[Java] GLIBC issue during Ray.init() call

How severe does this issue affect your experience of using Ray?

  • High: It blocks me to complete my task.

I am experimenting with the Java bindings for Ray. In my application, I am building with Gradle with the following Ray dependencies:

    "ray-api": "io.ray:ray-api:2.0.0",
    "ray-runtime": "io.ray:ray-runtime:2.0.0",
    "ray": "pypi:ray:2.2.0"

I have a simple Java test, which only consists the “Ray.init()” call. When I run this test, I got the following GLIBC error:

java.lang.UnsatisfiedLinkError: Unable to load library '/tmp/ray/1682382173023/libcore_worker_library_java.so':
    /lib64/libc.so.6: version `GLIBC_2.25' not found (required by /tmp/ray/1682382173023/libcore_worker_library_java.so)
    /lib64/libc.so.6: version `GLIBC_2.25' not found (required by /tmp/ray/1682382173023/libcore_worker_library_java.so)
    Native library (tmp/ray/1682382173023/libcore_worker_library_java.so) not found in resource path (/home/ysu/.gradle/caches/6.9.2/workerMain/gradle-worker.jar:......)
    at com.sun.jna.NativeLibrary.loadLibrary(NativeLibrary.java:301)
    at com.sun.jna.NativeLibrary.getInstance(NativeLibrary.java:461)
    at com.sun.jna.NativeLibrary.getInstance(NativeLibrary.java:403)
    at io.ray.runtime.util.JniUtils.loadLibrary(JniUtils.java:72)
    at io.ray.runtime.RayNativeRuntime.start(RayNativeRuntime.java:80)
    at io.ray.runtime.DefaultRayRuntimeFactory.createRayRuntime(DefaultRayRuntimeFactory.java:35)
    at io.ray.api.Ray.init(Ray.java:32)
    at io.ray.api.Ray.init(Ray.java:19)
    at com.linkedin.rayoffspringexperiment.factories.RayActorTest.testRayActor(RayActorTest.java:18)

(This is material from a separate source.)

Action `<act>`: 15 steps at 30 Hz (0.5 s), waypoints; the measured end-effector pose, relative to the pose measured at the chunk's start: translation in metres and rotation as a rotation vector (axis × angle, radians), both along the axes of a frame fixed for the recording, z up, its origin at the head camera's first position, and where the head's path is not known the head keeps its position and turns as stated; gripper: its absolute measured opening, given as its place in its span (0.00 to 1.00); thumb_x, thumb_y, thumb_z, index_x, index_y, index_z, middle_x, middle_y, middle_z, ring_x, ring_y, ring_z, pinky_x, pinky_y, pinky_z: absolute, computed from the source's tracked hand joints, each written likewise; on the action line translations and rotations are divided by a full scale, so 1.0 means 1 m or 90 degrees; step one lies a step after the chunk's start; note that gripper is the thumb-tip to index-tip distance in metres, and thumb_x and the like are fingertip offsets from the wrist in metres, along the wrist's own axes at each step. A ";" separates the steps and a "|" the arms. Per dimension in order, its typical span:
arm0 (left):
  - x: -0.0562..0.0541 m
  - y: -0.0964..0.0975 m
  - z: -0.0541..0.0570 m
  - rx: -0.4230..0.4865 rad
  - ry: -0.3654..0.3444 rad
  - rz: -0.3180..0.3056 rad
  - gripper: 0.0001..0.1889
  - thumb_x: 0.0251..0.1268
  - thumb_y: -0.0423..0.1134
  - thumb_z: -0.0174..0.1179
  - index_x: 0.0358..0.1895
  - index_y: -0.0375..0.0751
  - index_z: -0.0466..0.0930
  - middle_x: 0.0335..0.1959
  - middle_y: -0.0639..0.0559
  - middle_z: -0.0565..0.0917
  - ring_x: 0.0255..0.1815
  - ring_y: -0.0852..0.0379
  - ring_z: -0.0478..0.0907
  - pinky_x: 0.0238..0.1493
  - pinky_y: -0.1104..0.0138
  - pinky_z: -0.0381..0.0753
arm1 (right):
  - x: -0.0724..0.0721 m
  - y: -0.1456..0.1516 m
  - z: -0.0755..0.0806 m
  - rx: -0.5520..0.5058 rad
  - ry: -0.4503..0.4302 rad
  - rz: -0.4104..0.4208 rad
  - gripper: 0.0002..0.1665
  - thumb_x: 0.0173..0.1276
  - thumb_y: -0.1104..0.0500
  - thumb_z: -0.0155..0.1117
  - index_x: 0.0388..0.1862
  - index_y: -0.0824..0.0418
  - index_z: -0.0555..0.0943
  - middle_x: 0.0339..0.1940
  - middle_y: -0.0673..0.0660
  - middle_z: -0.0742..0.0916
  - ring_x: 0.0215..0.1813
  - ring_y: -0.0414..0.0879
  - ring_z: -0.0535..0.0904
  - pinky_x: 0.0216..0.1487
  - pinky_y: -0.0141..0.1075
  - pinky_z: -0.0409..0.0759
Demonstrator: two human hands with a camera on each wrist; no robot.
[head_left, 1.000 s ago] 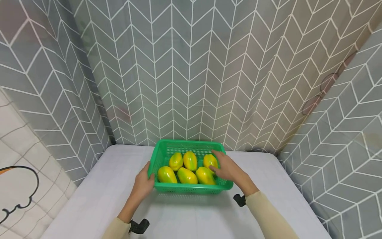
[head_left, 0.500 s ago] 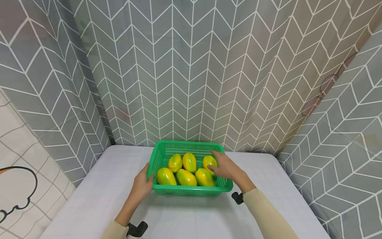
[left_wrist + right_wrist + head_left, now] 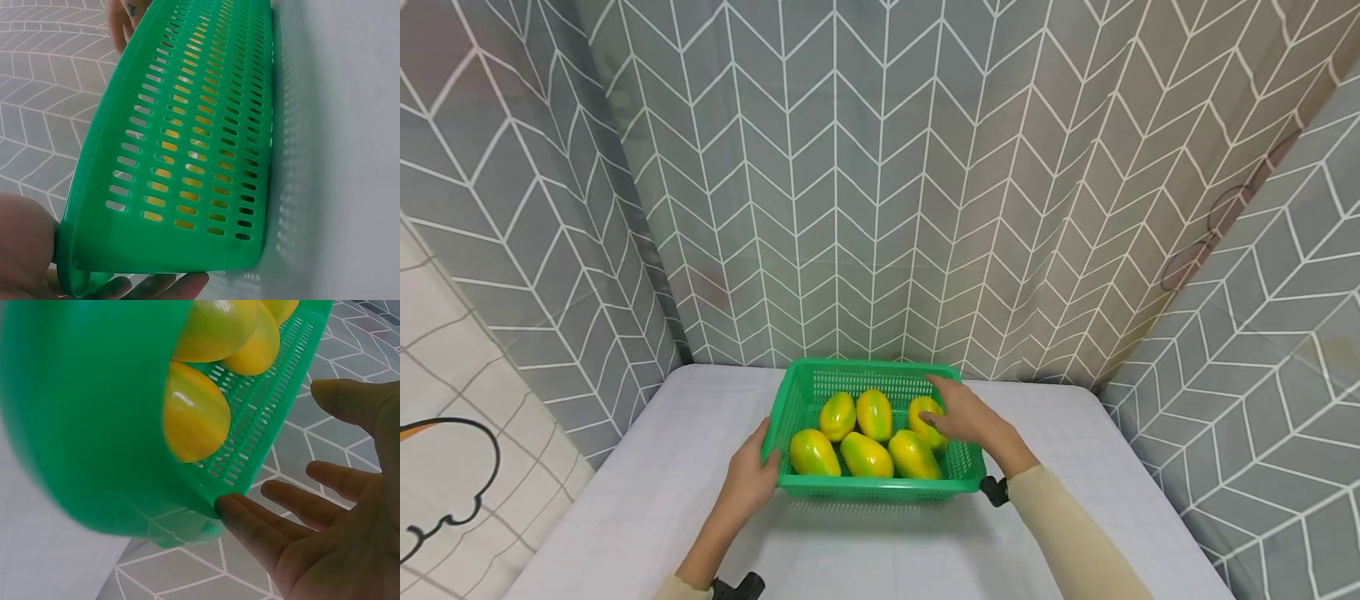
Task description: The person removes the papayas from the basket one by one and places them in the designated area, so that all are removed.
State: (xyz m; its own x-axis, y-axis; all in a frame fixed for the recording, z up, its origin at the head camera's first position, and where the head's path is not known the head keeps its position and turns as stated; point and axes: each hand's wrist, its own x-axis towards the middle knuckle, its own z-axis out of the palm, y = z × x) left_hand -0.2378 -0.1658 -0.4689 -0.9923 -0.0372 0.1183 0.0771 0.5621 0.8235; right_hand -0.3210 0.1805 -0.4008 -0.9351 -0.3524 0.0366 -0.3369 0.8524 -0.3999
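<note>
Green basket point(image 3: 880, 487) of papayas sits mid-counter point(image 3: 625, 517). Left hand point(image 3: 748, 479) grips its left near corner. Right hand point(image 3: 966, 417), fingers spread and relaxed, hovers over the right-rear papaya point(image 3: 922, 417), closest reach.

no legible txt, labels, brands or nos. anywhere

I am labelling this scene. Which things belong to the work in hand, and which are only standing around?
In use: green basket; six yellow-green papayas inside it; left hand gripping its corner; right hand open over its right side.

Standing around: white table; grey chevron curtain.
</note>
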 end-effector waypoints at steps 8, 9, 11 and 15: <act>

Apparently, Ray tries to load GLIBC 2.25, which is not available on my host. As upgrading GLIBC could be disastrous to the OS, I am trying to find a workaround. Since jemalloc could be used as a replacement for GLIBC, I am trying to make Ray pick up jemalloc when loading the library.

I found that simply setting LD_PRELOAD doesn’t do the trick. So I am wondering if anybody could advise how to make Ray pick up jemalloc, instead of GLIBC? Or in general, what is the correct way to pass an env var to Ray in Java?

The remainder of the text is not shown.